### Task goal
Could you transcribe all of the data exactly and skip any pictures?

Provided records: Begin

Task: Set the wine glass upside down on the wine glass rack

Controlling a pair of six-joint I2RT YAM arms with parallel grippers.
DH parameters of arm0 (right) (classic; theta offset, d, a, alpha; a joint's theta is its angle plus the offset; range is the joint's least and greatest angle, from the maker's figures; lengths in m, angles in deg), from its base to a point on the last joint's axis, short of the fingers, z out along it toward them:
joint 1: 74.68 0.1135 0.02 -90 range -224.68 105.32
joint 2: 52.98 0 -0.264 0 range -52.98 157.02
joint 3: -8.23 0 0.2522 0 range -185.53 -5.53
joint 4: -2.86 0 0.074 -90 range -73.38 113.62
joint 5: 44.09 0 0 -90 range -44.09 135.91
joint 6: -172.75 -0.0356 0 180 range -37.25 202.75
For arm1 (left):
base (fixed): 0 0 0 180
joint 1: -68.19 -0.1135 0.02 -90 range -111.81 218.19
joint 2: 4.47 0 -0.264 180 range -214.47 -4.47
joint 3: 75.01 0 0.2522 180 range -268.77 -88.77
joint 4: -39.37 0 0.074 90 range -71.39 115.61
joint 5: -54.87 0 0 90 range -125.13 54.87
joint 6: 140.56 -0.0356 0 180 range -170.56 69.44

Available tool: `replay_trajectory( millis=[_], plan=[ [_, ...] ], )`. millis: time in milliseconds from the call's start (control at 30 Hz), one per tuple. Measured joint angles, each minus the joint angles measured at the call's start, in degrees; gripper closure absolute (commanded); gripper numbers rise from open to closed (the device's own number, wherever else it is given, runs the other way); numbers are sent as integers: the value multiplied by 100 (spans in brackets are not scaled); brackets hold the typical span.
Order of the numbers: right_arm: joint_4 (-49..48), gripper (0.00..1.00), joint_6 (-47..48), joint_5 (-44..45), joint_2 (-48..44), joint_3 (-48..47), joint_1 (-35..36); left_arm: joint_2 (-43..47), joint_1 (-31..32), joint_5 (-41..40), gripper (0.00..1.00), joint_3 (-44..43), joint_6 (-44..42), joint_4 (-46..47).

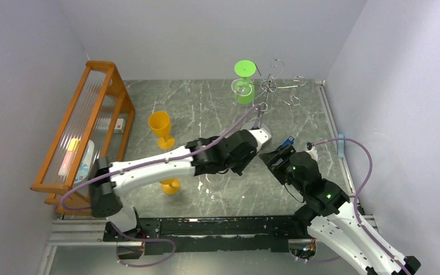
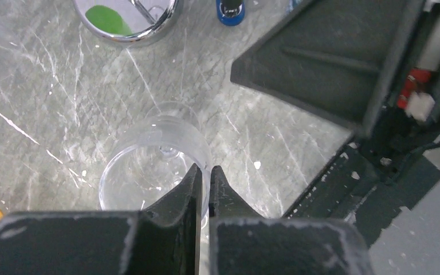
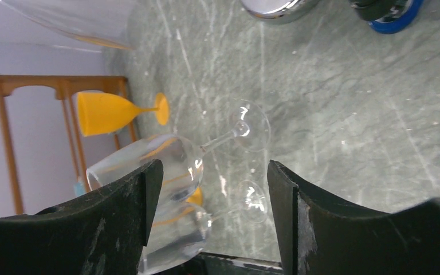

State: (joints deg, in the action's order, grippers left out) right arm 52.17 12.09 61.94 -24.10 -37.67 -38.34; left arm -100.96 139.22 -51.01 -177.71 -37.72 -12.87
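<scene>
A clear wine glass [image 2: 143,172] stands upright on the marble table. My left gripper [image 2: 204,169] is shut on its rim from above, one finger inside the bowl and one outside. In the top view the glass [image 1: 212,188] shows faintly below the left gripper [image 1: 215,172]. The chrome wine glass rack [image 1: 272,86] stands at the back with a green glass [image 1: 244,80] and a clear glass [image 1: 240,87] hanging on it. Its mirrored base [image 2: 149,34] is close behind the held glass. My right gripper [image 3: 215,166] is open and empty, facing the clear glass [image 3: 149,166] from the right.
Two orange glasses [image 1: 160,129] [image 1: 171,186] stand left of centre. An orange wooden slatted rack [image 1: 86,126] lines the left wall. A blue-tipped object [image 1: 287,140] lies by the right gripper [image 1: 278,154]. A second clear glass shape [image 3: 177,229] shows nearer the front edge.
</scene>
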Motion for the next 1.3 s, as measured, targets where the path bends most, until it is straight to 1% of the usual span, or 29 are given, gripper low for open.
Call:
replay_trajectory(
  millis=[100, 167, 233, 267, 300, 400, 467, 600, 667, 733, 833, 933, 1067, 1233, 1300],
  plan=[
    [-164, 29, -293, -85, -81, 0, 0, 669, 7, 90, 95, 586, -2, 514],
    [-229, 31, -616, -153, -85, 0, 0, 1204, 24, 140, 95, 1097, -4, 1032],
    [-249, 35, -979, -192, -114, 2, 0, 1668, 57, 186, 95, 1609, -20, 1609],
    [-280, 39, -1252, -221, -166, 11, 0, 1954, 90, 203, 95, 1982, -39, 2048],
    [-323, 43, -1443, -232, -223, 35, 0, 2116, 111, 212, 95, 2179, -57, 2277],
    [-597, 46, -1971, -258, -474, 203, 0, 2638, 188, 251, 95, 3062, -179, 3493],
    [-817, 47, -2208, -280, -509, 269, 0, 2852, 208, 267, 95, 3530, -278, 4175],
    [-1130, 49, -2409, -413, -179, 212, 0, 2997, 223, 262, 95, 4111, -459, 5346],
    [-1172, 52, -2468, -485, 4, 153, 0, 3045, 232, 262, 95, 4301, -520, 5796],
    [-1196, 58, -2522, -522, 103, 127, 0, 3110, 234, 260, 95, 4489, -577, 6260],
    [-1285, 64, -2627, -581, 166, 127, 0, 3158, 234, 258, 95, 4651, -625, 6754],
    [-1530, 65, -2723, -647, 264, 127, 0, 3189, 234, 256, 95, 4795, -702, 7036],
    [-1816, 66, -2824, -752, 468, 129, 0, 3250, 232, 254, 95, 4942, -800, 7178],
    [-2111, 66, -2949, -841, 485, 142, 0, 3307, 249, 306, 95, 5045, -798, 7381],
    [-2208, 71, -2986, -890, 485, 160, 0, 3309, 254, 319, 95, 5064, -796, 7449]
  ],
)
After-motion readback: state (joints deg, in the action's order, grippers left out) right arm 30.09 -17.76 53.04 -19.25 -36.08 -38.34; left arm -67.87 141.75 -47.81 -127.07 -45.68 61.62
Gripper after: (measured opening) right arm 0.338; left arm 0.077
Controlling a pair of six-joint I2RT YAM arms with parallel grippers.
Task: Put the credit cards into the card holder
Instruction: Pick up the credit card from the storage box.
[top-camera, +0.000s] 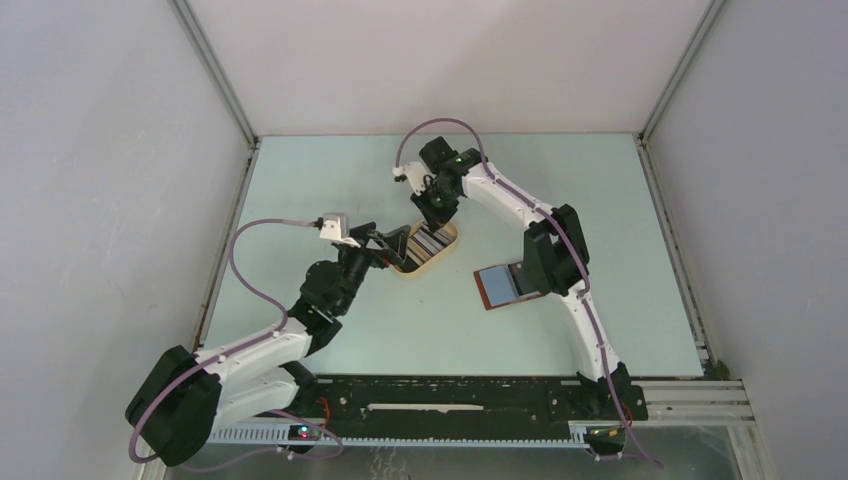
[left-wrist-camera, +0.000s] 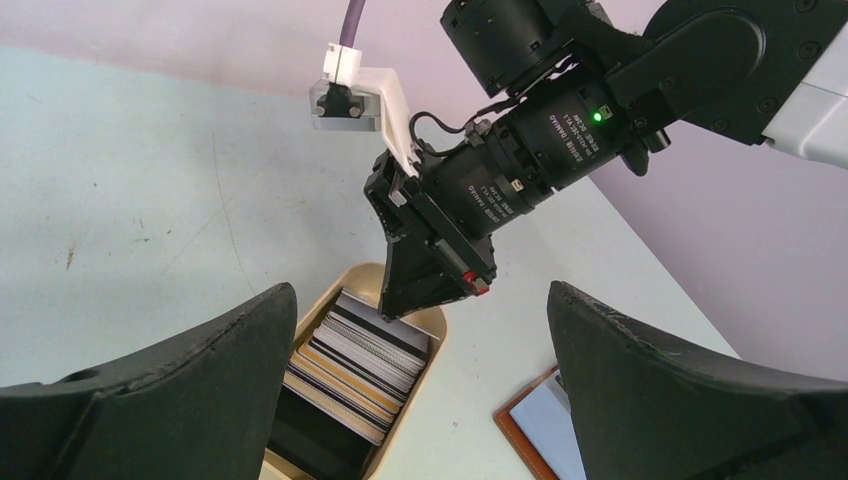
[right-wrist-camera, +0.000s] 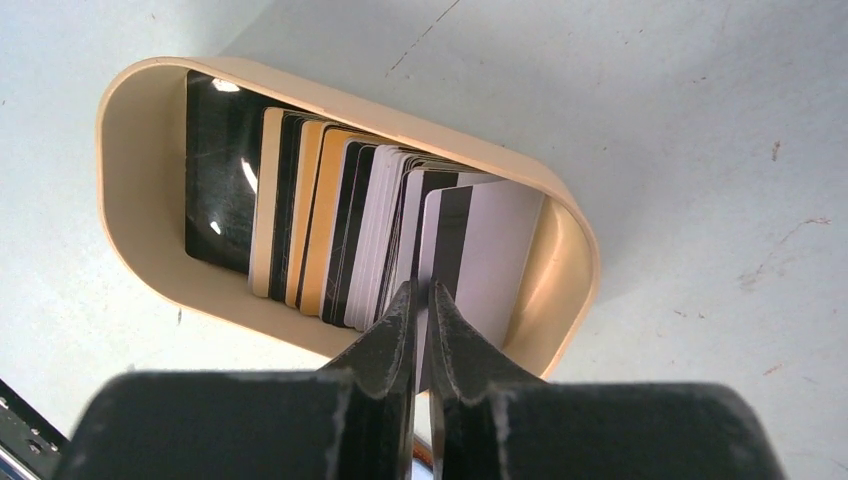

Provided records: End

### Exercise response
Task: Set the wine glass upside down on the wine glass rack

Controlling a pair of six-joint I2RT YAM arms with parallel grippers.
DH parameters of arm0 (right) (classic; theta offset, d, a, alpha; a joint's theta is its angle plus the offset; range is the joint's least and greatest angle, from the maker's figures; lengths in m, angles in deg), from its base to a point on the last joint's axis, short of the fingers, z out along it toward them:
joint 1: 74.68 0.1135 0.02 -90 range -224.68 105.32
joint 2: 52.98 0 -0.264 0 range -52.98 157.02
joint 3: -8.23 0 0.2522 0 range -185.53 -5.53
joint 4: -2.86 0 0.074 -90 range -73.38 113.62
joint 5: 44.09 0 0 -90 range -44.09 135.91
joint 6: -172.75 -0.0356 0 180 range -37.25 202.75
For arm1 (left):
base (fixed): 0 0 0 180
joint 1: -68.19 -0.1135 0.02 -90 range -111.81 218.19
joint 2: 4.47 0 -0.264 180 range -214.47 -4.47
joint 3: 75.01 0 0.2522 180 range -268.77 -88.77
joint 4: -39.37 0 0.074 90 range -71.39 115.61
joint 5: -54.87 0 0 90 range -125.13 54.87
joint 6: 140.56 -0.0356 0 180 range -170.56 69.44

Available tool: `replay_trajectory( millis=[_], plan=[ [_, ...] ], )`. millis: time in milliseconds from the call's start (control at 30 Hz), one per tuple. Measured joint angles, each minus the joint angles measured at the call's start, in degrees; gripper closure absolute (commanded); gripper numbers rise from open to closed (the device's own number, wherever else it is given, runs the other way); numbers are sent as integers: the value multiplied by 100 (spans in brackets are not scaled); brackets hold the typical span.
Order of the numbers: right_arm: joint_4 (-49..48), gripper (0.00..1.00), joint_6 (-47..48), joint_5 (-44..45), joint_2 (-48..44), joint_3 (-48..47), joint_1 (-35..36); left_arm: joint_2 (-43..47), joint_1 (-31..32), joint_5 (-41..40), gripper (0.00..1.00), joint_3 (-44..43), joint_6 (-44..42), joint_4 (-46..47).


State: (joints deg, in the action's order, grippers left out) right arm 52.17 12.09 61.94 -24.10 -37.67 -38.34; left arm -100.96 139.22 -51.01 -177.71 -37.72 -12.87
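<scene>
A clear wine glass [image 2: 143,172] stands upright on the marble table. My left gripper [image 2: 204,169] is shut on its rim from above, one finger inside the bowl and one outside. In the top view the glass [image 1: 212,188] shows faintly below the left gripper [image 1: 215,172]. The chrome wine glass rack [image 1: 272,86] stands at the back with a green glass [image 1: 244,80] and a clear glass [image 1: 240,87] hanging on it. Its mirrored base [image 2: 149,34] is close behind the held glass. My right gripper [image 3: 215,166] is open and empty, facing the clear glass [image 3: 149,166] from the right.
Two orange glasses [image 1: 160,129] [image 1: 171,186] stand left of centre. An orange wooden slatted rack [image 1: 86,126] lines the left wall. A blue-tipped object [image 1: 287,140] lies by the right gripper [image 1: 278,154]. A second clear glass shape [image 3: 177,229] shows nearer the front edge.
</scene>
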Motion for the next 1.3 s, as measured, targets where the path bends most, until it is straight to 1% of the usual span, or 29 are given, gripper low for open.
Call:
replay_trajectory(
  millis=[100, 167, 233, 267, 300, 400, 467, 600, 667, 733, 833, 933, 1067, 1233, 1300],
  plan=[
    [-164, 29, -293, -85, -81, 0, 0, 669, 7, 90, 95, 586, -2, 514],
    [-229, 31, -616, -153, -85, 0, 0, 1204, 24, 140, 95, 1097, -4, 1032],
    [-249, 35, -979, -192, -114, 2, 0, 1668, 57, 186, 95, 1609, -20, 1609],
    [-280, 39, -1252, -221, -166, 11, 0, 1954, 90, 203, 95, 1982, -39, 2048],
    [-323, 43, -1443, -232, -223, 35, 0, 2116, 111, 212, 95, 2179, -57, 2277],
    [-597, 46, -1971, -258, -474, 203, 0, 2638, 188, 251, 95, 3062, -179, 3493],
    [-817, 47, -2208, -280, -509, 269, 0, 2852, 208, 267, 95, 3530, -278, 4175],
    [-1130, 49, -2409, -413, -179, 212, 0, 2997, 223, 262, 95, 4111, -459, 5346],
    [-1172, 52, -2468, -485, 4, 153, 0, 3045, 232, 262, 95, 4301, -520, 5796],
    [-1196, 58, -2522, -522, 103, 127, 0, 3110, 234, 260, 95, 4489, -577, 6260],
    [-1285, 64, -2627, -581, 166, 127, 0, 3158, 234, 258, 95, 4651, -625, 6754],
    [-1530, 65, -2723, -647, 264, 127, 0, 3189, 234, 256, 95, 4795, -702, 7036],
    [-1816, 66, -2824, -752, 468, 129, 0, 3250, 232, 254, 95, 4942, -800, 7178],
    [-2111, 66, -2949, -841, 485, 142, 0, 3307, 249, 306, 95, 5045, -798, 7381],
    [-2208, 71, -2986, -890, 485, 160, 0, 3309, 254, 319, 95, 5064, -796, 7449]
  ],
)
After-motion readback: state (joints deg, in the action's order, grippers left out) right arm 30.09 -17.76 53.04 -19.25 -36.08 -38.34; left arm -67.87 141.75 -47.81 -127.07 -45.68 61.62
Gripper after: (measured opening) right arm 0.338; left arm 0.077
Controlling a pair of six-joint I2RT YAM arms with parallel grippers.
Task: Put the credit cards into the card holder
Instruction: Pick up the credit card from the storage box.
[top-camera, +0.000s] 
[left-wrist-camera, +0.000s] 
[right-wrist-camera, +0.000s] 

The work on this exercise has been completed.